**Task goal**: Starting at the top of the entries below, set down each line exactly as written, and stop after the line containing "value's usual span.".
Start of Available data
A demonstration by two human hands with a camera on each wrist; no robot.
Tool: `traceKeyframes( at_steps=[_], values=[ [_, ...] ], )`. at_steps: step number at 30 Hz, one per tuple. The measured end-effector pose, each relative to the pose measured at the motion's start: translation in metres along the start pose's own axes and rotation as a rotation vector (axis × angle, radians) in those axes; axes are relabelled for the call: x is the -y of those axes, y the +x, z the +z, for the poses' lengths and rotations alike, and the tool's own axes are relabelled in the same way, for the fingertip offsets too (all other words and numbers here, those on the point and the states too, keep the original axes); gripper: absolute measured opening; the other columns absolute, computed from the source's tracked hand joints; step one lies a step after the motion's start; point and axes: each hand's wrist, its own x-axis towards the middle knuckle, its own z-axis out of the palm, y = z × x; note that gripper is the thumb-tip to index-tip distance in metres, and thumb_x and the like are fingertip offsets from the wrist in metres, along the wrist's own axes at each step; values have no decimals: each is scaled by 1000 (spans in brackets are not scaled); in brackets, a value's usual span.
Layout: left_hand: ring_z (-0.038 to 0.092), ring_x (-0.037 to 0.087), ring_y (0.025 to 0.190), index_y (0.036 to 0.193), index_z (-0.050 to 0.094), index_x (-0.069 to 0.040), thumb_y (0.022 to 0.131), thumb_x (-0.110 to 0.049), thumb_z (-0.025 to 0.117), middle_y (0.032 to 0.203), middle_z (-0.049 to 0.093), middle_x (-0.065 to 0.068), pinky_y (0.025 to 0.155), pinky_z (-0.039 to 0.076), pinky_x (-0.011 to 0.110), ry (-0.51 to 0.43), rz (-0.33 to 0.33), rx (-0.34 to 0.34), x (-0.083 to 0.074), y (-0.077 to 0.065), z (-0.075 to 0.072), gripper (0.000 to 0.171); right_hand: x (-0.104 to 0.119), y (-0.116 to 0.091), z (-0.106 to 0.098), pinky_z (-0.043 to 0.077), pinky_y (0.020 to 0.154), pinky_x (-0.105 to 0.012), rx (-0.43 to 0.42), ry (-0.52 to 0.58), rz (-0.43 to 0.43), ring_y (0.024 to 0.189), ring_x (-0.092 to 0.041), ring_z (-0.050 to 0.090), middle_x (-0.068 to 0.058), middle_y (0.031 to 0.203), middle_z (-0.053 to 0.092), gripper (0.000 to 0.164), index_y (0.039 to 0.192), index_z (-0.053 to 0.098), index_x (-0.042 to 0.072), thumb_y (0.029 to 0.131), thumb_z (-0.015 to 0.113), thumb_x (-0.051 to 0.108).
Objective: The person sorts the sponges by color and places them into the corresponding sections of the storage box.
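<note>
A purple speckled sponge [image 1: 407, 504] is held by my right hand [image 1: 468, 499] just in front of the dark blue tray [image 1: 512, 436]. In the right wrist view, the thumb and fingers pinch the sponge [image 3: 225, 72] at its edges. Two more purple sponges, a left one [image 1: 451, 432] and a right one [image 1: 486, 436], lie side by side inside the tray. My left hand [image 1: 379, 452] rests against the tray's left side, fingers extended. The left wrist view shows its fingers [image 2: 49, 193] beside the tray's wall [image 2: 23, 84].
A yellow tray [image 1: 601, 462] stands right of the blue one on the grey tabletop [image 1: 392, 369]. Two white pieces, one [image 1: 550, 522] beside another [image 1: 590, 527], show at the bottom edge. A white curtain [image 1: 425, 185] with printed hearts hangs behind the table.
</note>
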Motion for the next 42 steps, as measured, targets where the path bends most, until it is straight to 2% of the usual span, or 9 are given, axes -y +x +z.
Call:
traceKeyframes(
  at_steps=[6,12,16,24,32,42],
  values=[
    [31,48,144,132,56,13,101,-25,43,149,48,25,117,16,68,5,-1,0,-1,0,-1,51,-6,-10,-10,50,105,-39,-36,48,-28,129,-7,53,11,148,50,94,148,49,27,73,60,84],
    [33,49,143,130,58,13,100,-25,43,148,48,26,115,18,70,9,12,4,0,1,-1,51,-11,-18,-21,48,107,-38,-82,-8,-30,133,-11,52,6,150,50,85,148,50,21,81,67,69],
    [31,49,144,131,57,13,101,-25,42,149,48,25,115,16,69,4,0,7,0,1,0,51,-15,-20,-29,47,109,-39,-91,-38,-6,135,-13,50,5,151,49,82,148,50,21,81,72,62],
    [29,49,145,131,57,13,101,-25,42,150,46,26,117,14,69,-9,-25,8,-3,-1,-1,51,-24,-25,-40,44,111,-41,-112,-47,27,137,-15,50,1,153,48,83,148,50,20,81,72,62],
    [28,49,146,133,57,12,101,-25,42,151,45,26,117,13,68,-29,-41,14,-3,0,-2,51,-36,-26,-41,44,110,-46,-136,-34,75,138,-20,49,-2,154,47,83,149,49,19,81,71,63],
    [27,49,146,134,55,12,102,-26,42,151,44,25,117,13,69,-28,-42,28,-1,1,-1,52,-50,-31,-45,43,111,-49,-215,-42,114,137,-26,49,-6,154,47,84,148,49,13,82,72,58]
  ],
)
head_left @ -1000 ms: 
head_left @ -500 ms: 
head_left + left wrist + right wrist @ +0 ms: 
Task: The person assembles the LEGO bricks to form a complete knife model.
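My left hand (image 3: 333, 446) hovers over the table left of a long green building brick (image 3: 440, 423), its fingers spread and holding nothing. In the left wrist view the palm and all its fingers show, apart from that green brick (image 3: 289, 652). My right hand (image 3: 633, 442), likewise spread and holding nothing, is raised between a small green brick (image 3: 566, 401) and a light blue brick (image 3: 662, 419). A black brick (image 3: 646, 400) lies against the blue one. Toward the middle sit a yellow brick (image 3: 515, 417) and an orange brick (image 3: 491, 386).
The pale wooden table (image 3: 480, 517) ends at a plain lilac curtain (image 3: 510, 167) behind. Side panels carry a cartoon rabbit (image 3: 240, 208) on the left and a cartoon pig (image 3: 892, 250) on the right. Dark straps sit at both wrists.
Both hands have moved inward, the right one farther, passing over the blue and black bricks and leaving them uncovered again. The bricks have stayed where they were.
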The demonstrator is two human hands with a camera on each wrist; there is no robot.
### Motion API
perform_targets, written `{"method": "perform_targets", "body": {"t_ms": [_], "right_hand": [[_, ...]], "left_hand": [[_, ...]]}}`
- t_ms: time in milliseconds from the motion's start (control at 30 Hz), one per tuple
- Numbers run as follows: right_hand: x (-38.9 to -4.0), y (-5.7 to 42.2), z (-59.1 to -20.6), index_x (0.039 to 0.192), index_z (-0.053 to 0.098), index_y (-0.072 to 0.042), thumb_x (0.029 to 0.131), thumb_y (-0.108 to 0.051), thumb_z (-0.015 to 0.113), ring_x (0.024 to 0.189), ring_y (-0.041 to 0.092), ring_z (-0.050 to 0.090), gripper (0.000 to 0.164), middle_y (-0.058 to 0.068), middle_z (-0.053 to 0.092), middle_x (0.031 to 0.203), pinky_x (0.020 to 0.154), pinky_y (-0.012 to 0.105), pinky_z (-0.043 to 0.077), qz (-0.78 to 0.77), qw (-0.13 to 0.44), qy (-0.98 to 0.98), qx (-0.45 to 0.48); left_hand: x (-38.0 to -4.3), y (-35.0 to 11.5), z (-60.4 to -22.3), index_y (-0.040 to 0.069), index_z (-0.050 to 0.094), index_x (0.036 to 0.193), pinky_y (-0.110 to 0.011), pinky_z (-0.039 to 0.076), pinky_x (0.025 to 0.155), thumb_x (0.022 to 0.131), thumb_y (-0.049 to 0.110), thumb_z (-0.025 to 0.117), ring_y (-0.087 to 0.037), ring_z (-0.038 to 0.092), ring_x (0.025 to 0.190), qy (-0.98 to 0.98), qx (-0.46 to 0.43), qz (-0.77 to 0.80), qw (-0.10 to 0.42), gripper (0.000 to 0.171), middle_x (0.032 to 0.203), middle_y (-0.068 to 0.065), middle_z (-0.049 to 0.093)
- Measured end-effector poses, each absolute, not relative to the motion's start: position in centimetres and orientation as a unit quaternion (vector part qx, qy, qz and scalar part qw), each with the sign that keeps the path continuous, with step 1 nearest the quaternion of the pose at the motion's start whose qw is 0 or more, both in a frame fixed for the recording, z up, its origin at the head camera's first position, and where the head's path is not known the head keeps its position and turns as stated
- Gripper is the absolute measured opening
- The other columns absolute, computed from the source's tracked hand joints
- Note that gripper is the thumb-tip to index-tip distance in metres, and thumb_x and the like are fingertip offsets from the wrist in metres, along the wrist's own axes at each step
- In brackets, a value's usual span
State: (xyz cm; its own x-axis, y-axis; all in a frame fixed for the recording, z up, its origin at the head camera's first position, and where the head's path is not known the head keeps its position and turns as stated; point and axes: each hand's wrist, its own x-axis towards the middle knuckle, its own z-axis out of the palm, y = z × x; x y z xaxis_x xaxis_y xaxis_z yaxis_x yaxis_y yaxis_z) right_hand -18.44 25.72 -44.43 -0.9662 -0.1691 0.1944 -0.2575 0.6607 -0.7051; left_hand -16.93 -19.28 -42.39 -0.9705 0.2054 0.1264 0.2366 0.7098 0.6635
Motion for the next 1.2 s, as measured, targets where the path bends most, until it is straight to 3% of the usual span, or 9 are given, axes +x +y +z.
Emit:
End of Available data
**Result**:
A demonstration by two human hands with a camera on each wrist; no robot.
Tool: `traceKeyframes( at_steps=[_], values=[ [_, ...] ], )`. at_steps: step number at 30 Hz, one per tuple. The measured end-effector pose, each relative to the pose measured at the motion's start: translation in metres along the start pose's own axes and rotation as a rotation vector (axis × angle, radians) in those axes; axes are relabelled for the call: x is the -y of those axes, y the +x, z the +z, for the poses' lengths and rotations alike, and the tool's own axes are relabelled in the same way, for the fingertip offsets too (all other words and numbers here, those on the point and the states too, keep the original axes); gripper: absolute measured opening; the other columns absolute, computed from the source's tracked hand joints; step one lies a step after the motion's start; point and axes: each hand's wrist, its own x-axis towards the middle knuckle, its own z-axis out of the palm, y = z × x; note that gripper is the thumb-tip to index-tip distance in metres, and thumb_x and the like are fingertip offsets from the wrist in metres, along the wrist's own axes at each step; values have no decimals: each is scaled by 1000 (spans in brackets are not scaled); in brackets, a value's usual span.

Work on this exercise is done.